## MATERIAL SUPPLIED
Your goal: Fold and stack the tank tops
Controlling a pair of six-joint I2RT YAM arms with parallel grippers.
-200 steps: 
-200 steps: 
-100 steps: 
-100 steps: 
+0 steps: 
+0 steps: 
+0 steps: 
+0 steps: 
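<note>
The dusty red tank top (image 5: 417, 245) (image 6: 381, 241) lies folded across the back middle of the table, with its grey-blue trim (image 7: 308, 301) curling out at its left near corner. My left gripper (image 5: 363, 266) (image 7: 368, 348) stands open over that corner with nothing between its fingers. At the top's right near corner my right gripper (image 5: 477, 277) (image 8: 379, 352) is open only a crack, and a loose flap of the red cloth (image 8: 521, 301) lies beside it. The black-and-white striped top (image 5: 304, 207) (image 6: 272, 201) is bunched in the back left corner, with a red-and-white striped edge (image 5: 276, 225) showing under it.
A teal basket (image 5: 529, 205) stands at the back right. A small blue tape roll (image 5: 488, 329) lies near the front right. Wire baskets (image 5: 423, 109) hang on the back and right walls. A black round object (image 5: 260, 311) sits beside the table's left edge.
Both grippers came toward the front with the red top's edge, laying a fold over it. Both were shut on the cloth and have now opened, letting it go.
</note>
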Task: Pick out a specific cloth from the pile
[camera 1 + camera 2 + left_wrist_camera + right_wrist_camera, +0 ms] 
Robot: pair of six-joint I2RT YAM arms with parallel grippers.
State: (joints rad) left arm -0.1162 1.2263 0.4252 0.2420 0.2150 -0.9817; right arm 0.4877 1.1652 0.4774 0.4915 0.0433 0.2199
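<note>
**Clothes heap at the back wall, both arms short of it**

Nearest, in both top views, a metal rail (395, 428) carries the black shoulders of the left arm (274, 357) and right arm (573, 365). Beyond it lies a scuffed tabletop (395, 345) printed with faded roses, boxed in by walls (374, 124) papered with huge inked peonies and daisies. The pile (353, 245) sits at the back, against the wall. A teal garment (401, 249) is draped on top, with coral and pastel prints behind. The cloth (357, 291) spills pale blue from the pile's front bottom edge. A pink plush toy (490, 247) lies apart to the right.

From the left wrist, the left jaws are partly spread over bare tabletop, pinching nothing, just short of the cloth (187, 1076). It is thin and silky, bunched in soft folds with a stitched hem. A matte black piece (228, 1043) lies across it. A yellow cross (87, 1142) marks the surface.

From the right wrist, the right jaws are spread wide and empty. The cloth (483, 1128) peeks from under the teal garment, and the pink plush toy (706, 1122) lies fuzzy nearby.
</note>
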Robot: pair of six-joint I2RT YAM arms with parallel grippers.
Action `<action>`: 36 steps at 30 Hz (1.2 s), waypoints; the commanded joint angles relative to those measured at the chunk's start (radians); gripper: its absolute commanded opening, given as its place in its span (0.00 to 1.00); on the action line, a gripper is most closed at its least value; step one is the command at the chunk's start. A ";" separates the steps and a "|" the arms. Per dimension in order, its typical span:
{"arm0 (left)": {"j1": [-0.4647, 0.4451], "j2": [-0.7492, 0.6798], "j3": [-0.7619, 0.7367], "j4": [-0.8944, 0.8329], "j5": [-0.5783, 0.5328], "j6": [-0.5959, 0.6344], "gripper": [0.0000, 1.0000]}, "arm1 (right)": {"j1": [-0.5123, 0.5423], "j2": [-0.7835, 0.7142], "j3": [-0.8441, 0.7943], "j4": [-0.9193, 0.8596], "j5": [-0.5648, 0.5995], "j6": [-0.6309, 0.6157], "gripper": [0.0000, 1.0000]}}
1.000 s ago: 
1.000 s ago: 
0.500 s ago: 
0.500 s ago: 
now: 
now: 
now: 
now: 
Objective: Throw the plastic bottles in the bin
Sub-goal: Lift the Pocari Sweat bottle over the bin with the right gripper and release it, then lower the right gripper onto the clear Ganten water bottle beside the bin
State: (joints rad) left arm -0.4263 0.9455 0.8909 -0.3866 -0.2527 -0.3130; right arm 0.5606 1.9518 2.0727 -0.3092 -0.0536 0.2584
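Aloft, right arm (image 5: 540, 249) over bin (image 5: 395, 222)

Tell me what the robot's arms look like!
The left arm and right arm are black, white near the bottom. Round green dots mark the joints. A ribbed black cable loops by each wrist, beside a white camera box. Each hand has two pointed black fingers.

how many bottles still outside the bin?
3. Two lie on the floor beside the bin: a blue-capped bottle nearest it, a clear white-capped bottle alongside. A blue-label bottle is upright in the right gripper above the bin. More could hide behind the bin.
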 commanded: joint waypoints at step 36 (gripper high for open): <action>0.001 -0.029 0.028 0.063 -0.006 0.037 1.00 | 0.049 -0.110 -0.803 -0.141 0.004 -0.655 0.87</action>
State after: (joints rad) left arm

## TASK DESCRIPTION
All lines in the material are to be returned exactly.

## RESPONSE TO THE EXERCISE
Your goal: Fold and stack the tank tops
Controlling a pair of six-joint I2RT YAM arms with parallel grippers.
-200 steps: 
-200 steps: 
-100 steps: 
-100 steps: 
+0 steps: 
+0 steps: 
+0 steps: 
+0 steps: 
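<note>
The dusty red tank top (image 5: 417, 245) (image 6: 381, 241) lies folded across the back middle of the table, with its grey-blue trim (image 7: 308, 301) curling out at its left near corner. My left gripper (image 5: 363, 266) (image 7: 368, 348) stands open over that corner with nothing between its fingers. At the top's right near corner my right gripper (image 5: 477, 277) (image 8: 379, 352) is open only a crack, and a loose flap of the red cloth (image 8: 521, 301) lies beside it. The black-and-white striped top (image 5: 304, 207) (image 6: 272, 201) is bunched in the back left corner, with a red-and-white striped edge (image 5: 276, 225) showing under it.
A teal basket (image 5: 529, 205) stands at the back right. A small blue tape roll (image 5: 488, 329) lies near the front right. Wire baskets (image 5: 423, 109) hang on the back and right walls. A black round object (image 5: 260, 311) sits beside the table's left edge.
Both grippers came toward the front with the red top's edge, laying a fold over it. Both were shut on the cloth and have now opened, letting it go.
</note>
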Task: Pick out a specific cloth from the pile
[camera 1 + camera 2 + left_wrist_camera + right_wrist_camera, +0 ms] 
Robot: pair of six-joint I2RT YAM arms with parallel grippers.
State: (joints rad) left arm -0.1162 1.2263 0.4252 0.2420 0.2150 -0.9817; right arm 0.4877 1.1652 0.4774 0.4915 0.0433 0.2199
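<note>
**Clothes heap at the back wall, both arms short of it**

Nearest, in both top views, a metal rail (395, 428) carries the black shoulders of the left arm (274, 357) and right arm (573, 365). Beyond it lies a scuffed tabletop (395, 345) printed with faded roses, boxed in by walls (374, 124) papered with huge inked peonies and daisies. The pile (353, 245) sits at the back, against the wall. A teal garment (401, 249) is draped on top, with coral and pastel prints behind. The cloth (357, 291) spills pale blue from the pile's front bottom edge. A pink plush toy (490, 247) lies apart to the right.

From the left wrist, the left jaws are partly spread over bare tabletop, pinching nothing, just short of the cloth (187, 1076). It is thin and silky, bunched in soft folds with a stitched hem. A matte black piece (228, 1043) lies across it. A yellow cross (87, 1142) marks the surface.

From the right wrist, the right jaws are spread wide and empty. The cloth (483, 1128) peeks from under the teal garment, and the pink plush toy (706, 1122) lies fuzzy nearby.
</note>
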Robot: pair of six-joint I2RT YAM arms with parallel grippers.
Action `<action>`: 36 steps at 30 Hz (1.2 s), waypoints; the commanded joint angles relative to those measured at the chunk's start (radians); gripper: its absolute commanded opening, given as its place in its span (0.00 to 1.00); on the action line, a gripper is most closed at its least value; step one is the command at the chunk's start. A ";" separates the steps and a "|" the arms. Per dimension in order, its typical span:
{"arm0 (left)": {"j1": [-0.4647, 0.4451], "j2": [-0.7492, 0.6798], "j3": [-0.7619, 0.7367], "j4": [-0.8944, 0.8329], "j5": [-0.5783, 0.5328], "j6": [-0.5959, 0.6344], "gripper": [0.0000, 1.0000]}, "arm1 (right)": {"j1": [-0.5123, 0.5423], "j2": [-0.7835, 0.7142], "j3": [-0.8441, 0.7943], "j4": [-0.9193, 0.8596], "j5": [-0.5648, 0.5995], "j6": [-0.6309, 0.6157], "gripper": [0.0000, 1.0000]}}
1.000 s ago: 
1.000 s ago: 
0.500 s ago: 
0.500 s ago: 
now: 
now: 
now: 
now: 
Objective: Throw the plastic bottles in the bin
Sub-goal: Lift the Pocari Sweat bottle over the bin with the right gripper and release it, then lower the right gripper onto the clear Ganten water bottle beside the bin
State: (joints rad) left arm -0.4263 0.9455 0.8909 -0.3866 -0.2527 -0.3130; right arm 0.5606 1.9518 2.0727 -0.3092 -0.0536 0.2584
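Aloft, right arm (image 5: 540, 249) over bin (image 5: 395, 222)

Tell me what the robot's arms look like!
The left arm and right arm are black, white near the bottom. Round green dots mark the joints. A ribbed black cable loops by each wrist, beside a white camera box. Each hand has two pointed black fingers.

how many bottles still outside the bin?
3. Two lie on the floor beside the bin: a blue-capped bottle nearest it, a clear white-capped bottle alongside. A blue-label bottle is upright in the right gripper above the bin. More could hide behind the bin.
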 commanded: joint waypoints at step 36 (gripper high for open): <action>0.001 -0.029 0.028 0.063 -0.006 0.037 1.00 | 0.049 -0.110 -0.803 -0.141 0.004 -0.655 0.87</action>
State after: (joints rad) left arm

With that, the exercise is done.